Working with women for women was a big change from one of my previous careers where I worked as an Administrative Assistant to the Financial Controller of an International Property & Investment company. While that job was a good experience, working on the frontline helping women every day is something else!
My role as an intake worker means gathering information to work out what a woman needs and what other services or accommodation can be provided. We have a “No Wrong Door” policy which means if someone is seeking assistance we will help in some way, no matter what.
We often need the help of translators because we have clients from a large range of cultures and backgrounds. About 20% of our clients don’t speak English which can make the intake process really challenging at times. The accuracy of the intake can be influenced by the skill of the translator.

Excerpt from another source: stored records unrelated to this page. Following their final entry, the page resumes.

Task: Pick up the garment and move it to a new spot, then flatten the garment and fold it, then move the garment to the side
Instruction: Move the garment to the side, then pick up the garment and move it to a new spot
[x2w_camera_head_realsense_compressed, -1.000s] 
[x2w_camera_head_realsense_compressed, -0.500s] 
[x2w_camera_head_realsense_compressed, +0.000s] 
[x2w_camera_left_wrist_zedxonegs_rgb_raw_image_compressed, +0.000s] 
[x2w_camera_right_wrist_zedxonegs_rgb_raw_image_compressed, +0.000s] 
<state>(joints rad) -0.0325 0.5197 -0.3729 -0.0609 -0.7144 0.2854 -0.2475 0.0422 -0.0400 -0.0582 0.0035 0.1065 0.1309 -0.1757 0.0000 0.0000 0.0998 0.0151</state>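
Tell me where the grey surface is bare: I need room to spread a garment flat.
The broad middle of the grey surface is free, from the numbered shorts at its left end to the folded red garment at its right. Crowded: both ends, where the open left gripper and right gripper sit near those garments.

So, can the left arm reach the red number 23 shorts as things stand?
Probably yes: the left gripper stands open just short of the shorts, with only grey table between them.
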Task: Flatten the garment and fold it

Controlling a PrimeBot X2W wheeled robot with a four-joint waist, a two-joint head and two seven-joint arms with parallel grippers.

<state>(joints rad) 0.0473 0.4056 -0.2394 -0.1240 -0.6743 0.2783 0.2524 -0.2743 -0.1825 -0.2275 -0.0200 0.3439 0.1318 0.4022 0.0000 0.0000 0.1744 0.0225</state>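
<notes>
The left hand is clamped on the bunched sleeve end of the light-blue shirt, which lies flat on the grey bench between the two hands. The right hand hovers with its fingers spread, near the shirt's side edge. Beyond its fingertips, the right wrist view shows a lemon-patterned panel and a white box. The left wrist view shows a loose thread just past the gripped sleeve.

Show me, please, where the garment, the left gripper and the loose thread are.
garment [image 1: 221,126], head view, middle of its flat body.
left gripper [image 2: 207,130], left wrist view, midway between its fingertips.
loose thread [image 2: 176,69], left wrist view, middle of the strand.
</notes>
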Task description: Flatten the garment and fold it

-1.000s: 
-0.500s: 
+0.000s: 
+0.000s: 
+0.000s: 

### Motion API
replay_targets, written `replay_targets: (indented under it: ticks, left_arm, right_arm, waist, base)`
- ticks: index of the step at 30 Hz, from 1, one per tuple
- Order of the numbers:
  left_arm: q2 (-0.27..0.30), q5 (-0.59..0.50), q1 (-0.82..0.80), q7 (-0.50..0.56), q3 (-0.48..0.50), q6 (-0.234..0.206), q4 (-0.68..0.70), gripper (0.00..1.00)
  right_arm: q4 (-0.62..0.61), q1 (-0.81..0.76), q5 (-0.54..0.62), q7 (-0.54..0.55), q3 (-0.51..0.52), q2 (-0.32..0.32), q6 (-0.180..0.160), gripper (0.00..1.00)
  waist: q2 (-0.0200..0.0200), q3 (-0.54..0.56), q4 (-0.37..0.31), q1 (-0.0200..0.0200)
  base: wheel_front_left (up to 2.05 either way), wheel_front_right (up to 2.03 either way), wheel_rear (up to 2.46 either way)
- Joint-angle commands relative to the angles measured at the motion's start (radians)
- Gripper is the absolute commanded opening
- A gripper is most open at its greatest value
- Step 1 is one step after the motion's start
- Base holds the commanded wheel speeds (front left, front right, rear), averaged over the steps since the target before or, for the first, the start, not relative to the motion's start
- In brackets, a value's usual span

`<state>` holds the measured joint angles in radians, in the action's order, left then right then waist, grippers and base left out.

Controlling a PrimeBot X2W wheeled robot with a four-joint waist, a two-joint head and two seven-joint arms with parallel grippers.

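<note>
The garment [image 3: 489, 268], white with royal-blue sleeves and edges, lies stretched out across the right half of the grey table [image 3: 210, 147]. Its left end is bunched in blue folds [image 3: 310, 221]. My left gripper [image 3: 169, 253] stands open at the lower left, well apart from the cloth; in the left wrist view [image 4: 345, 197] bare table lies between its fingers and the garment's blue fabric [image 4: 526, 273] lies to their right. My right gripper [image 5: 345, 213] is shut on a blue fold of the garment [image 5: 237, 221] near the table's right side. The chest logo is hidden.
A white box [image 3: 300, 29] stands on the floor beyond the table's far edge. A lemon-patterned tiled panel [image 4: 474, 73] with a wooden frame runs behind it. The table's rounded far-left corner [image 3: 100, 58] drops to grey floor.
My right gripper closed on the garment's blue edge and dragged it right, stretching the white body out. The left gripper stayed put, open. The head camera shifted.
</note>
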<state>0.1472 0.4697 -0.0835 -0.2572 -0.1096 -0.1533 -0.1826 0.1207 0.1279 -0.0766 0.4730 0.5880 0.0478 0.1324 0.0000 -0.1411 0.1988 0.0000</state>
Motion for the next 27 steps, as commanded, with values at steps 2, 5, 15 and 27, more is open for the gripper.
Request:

It can also be difficult to discuss some issues in certain cultures where there is no word or concept for the questions we ask such as in the DVSAT (Domestic Violence Safety Assessment Tool) there is a question regarding suicide and in some cultures there isn’t the right word to express that. Skilled interpreters can make a big difference and facilitate a better experience for the client. Once they are in the refuge or in our transitional property we hand over the client to their Family Workers and Child/Youth Workers to start working with them.
For me, the best part of the job is talking to and helping women get to safety. There is no better feeling than securing a safe place for women and their children after they flee abusive environments or experience homelessness.
I believe it’s so important for the clients to realise that there is help available – our door is always open. This can be life changing for some, especially visa clients who have had their precarious situation used to control them.